Task details: Copy the lines below verbatim. Begin with the first and end with the line containing "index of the".

------

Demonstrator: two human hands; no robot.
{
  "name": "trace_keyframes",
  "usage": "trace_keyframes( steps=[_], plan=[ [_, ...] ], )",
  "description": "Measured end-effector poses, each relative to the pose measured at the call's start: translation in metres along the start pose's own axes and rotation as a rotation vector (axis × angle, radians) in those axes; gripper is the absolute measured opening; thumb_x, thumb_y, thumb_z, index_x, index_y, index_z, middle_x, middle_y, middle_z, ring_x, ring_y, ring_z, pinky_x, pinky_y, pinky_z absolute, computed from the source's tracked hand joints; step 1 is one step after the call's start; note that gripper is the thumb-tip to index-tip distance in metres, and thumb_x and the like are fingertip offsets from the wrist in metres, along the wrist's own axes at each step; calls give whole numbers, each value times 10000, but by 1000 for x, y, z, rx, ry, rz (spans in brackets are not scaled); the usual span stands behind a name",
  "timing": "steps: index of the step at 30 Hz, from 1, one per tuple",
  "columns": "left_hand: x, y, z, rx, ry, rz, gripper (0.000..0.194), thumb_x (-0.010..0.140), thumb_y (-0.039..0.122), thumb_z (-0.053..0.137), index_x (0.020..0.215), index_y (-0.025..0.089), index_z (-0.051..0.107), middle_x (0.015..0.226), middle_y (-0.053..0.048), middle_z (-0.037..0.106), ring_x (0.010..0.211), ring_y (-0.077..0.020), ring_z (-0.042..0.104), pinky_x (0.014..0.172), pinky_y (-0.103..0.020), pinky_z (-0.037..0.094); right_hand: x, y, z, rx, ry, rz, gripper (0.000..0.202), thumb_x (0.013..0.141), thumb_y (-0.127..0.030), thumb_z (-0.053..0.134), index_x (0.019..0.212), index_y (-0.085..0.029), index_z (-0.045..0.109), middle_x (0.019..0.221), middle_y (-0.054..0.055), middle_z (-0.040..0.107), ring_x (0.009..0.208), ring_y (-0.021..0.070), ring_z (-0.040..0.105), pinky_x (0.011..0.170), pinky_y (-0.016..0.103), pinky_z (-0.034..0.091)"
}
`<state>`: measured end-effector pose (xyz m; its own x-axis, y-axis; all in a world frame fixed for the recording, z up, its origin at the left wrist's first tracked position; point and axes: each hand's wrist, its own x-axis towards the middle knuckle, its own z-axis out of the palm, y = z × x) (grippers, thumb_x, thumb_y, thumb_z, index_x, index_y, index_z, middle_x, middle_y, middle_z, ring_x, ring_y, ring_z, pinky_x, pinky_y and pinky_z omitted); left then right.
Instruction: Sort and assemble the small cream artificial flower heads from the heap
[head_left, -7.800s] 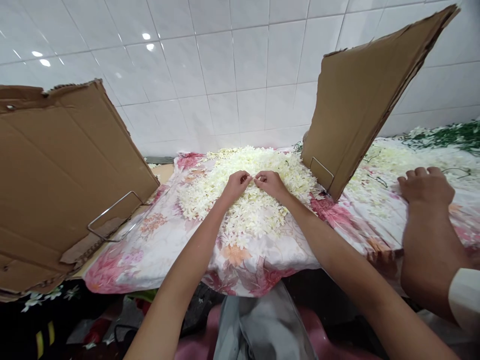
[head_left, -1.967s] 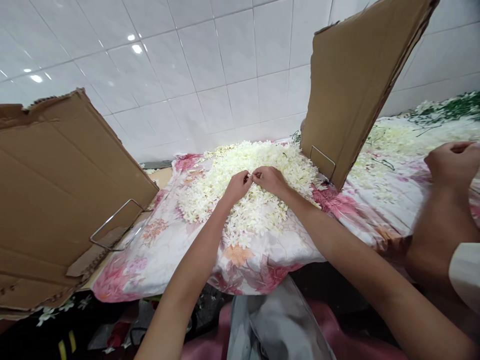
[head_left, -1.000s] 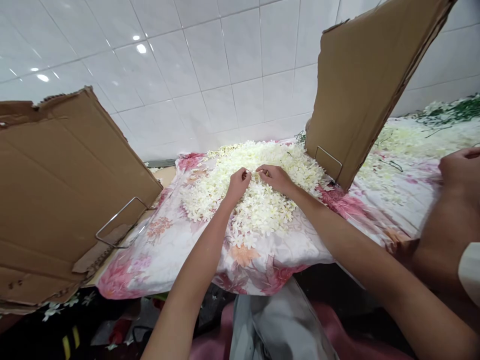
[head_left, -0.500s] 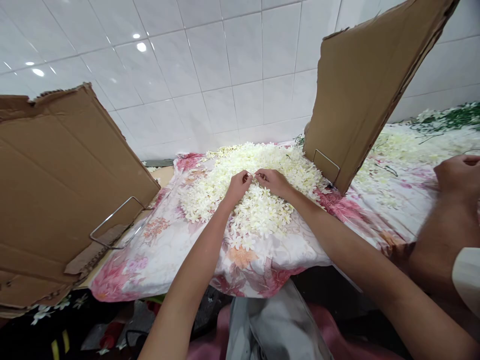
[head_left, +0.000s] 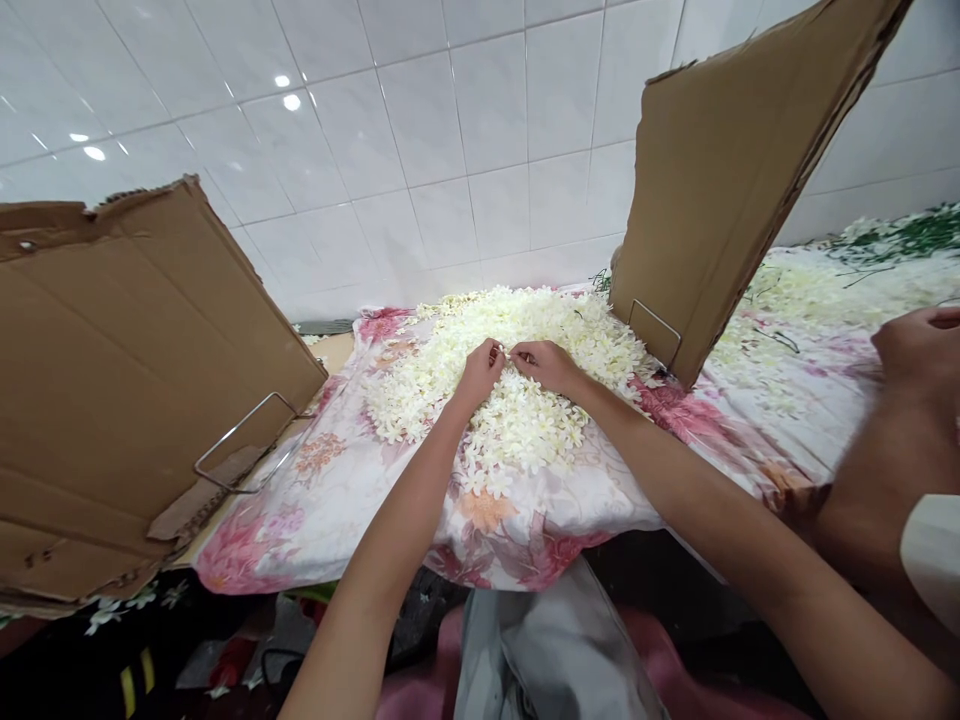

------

Answer to the problem:
Demonstrator: two human hands; no robot.
{
  "name": "trace_keyframes",
  "usage": "trace_keyframes( steps=[_], plan=[ [_, ...] ], )",
  "description": "Measured end-effector poses, each relative to the pose measured at the call's start: translation in metres along the start pose's own axes and rotation as a rotation vector (axis × angle, radians) in those axes; gripper is the absolute measured opening; thumb_x, thumb_y, thumb_z, index_x, index_y, index_z, middle_x, middle_y, middle_z, ring_x, ring_y, ring_z, pinky_x, pinky_y, pinky_z absolute, computed from the source's tracked hand joints; step 1 is one step after the call's start; note that gripper is the thumb-tip to index-tip distance in metres, and thumb_x and the like are fingertip offsets from the wrist in metres, along the wrist's own axes at each step; calls give whole numbers, each value times 10000, but by 1000 for x, y, z, rx, ry, rz (spans in brackets are not scaled); the usual span stands behind a name",
  "timing": "steps: index of the step at 30 Hz, from 1, one per tuple",

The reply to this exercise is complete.